鯰尾はそっと、顔を上げる。重なった手に、強く力が入ったのがわかった。骨喰の視線はずっと月に向けられたままで、なのにその言葉は、胸を灼くような熱さをもっていた。
「骨喰を、置いていったりしないよ」
「わかっている。俺だって、兄弟を置いていきたくない」
咄嗟に出た言葉に、彼は澄んだ笑みで返した。──ああ、骨喰はもう、過去を見、受け入れ、そしてきっと、優しく手放したのだ。固執するものではなく、彼自身を形作る物語として。何か肩の荷がすとんと降りたような、目の前がすっと開けたような、そんな気がした。
「骨喰」
「なんだ、兄弟」
「俺、明日から修行に行くよ」
骨喰は、静かにそうか、と頷くだけだった。彼はきっと、とっくにわかっていたのだろう。いつの間にか降り出していた雪が、やはりその横顔を淡く照らし出していた。
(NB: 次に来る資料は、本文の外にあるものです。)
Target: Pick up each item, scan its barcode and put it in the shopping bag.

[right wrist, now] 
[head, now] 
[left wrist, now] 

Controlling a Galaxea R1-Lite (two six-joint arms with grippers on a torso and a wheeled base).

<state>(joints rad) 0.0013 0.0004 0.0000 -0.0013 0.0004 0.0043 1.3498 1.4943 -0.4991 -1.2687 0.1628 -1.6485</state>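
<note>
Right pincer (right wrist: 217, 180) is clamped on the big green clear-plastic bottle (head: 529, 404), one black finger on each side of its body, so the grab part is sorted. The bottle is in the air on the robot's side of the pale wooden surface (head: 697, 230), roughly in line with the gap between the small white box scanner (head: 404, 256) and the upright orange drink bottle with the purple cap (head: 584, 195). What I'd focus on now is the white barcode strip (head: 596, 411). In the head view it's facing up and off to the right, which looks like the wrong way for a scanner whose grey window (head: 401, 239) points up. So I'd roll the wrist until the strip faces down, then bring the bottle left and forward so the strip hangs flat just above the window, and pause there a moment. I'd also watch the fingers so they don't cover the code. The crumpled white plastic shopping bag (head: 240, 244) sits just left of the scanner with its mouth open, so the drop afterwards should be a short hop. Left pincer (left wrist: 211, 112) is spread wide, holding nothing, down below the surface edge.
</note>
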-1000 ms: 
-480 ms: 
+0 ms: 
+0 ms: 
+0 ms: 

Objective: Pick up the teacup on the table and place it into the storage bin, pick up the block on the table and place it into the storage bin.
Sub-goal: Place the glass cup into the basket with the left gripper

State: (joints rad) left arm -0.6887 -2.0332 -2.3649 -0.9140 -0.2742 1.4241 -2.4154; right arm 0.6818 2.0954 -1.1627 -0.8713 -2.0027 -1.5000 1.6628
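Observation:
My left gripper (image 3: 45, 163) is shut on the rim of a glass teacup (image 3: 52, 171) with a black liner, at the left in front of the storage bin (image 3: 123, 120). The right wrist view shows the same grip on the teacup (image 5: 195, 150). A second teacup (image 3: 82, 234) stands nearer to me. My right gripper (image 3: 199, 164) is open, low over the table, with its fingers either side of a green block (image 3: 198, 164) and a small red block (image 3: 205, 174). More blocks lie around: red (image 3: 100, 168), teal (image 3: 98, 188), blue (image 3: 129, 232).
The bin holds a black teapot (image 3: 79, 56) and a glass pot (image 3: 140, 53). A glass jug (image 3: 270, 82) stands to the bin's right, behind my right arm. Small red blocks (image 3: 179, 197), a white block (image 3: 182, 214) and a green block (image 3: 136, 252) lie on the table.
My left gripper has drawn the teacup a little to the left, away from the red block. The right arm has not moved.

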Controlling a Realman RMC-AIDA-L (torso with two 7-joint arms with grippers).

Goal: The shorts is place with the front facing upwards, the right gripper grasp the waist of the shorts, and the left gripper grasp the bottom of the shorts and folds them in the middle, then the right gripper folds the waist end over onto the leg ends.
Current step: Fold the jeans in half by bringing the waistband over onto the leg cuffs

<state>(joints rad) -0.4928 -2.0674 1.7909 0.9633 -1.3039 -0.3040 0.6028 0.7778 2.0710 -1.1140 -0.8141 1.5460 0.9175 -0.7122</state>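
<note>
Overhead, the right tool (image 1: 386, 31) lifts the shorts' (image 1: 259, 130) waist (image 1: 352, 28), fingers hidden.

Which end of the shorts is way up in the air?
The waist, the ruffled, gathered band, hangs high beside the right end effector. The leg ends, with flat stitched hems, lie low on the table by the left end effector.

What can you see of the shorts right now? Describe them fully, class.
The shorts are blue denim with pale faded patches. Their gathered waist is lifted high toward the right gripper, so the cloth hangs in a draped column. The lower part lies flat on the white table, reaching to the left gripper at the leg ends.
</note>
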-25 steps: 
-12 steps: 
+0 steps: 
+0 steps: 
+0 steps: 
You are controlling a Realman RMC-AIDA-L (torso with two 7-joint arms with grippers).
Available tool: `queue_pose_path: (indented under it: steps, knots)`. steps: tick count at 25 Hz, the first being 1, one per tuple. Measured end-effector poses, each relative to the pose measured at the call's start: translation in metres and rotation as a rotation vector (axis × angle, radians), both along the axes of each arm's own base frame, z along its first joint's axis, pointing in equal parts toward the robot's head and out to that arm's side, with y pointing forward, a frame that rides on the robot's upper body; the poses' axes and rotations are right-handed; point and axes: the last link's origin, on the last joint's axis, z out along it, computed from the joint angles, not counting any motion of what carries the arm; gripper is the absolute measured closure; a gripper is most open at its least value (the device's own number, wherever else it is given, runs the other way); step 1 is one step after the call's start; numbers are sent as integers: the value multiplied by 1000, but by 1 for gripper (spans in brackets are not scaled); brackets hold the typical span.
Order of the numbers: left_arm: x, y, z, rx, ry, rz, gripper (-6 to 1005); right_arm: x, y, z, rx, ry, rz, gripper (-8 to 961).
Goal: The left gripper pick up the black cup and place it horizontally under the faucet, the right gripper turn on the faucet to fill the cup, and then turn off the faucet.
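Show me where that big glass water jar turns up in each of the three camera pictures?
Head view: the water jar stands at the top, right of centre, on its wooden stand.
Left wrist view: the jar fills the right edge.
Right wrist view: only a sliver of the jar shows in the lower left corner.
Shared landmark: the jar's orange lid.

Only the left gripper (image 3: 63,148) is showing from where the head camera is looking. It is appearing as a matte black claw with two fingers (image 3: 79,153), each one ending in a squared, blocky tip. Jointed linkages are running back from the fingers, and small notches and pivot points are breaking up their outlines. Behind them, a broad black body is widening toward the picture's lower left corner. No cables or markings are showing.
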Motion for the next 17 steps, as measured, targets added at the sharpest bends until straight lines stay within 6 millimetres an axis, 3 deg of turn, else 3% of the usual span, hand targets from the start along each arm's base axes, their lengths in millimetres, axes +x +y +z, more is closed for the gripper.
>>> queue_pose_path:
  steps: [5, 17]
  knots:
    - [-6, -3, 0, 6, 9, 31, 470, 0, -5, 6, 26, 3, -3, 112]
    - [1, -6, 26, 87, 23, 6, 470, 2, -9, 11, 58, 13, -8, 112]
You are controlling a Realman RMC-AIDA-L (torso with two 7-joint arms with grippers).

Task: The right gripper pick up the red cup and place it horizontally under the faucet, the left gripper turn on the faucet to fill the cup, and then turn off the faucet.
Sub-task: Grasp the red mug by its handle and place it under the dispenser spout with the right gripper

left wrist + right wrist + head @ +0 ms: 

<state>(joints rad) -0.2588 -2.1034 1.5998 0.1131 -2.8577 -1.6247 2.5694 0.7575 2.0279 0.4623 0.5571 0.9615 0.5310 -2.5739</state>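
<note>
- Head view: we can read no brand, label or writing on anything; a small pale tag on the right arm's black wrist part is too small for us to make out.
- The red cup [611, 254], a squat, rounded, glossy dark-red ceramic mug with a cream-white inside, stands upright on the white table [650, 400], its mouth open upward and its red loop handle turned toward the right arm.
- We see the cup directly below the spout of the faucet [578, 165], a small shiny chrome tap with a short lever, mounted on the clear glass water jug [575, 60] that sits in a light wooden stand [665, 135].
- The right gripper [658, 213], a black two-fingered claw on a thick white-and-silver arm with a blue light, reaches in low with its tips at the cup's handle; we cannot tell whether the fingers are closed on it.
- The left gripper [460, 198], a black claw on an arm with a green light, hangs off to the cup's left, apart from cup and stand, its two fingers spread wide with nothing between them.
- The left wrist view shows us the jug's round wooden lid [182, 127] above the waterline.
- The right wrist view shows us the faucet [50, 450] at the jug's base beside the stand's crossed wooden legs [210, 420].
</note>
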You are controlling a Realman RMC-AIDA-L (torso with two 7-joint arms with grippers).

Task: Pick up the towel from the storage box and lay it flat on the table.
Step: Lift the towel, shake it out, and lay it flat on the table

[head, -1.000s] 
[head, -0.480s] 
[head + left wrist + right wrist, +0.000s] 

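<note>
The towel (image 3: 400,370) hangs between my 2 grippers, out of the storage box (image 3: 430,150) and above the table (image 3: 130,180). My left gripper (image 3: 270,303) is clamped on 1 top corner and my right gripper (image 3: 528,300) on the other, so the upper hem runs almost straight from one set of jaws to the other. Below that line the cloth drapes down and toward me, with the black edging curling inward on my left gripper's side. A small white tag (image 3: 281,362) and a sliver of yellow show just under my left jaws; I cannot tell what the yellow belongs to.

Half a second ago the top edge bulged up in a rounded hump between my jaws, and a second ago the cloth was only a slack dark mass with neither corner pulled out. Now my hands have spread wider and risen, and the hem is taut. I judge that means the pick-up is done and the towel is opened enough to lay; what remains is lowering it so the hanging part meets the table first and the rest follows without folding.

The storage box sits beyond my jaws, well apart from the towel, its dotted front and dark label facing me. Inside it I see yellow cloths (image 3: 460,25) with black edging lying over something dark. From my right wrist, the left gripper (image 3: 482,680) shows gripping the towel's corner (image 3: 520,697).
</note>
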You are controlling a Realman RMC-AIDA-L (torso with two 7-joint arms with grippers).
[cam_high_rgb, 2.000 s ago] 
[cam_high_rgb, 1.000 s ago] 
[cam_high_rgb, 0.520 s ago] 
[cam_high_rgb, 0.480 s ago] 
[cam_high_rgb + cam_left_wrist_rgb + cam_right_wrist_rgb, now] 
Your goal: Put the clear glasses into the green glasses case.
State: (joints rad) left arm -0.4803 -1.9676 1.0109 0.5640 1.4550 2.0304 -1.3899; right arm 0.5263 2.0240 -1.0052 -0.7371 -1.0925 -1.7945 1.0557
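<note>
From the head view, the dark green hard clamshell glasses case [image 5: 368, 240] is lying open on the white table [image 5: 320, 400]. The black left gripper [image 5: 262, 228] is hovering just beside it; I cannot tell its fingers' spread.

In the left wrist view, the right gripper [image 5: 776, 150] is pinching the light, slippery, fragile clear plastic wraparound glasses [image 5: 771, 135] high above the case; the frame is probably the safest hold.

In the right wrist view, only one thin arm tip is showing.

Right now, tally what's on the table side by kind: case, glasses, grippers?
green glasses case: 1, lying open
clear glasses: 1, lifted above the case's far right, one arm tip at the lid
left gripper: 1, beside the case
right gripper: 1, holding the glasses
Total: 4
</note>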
明朝。遠くで鶯が鳴いている。修行帰りの骨喰と手合わせをした足で、鯰尾はそのまま修行の支度をした。過去を見つめる旅に出る準備は、今度こそできている。何よりも、兄弟のすぐ隣に、誇りを持って立ち続けるために。
「いってきます!」
春はもう、そう遠くないところまで来ている。声高に叫んだ挨拶の向こう側で、兄弟が「待っているぞ」と笑っている気がした。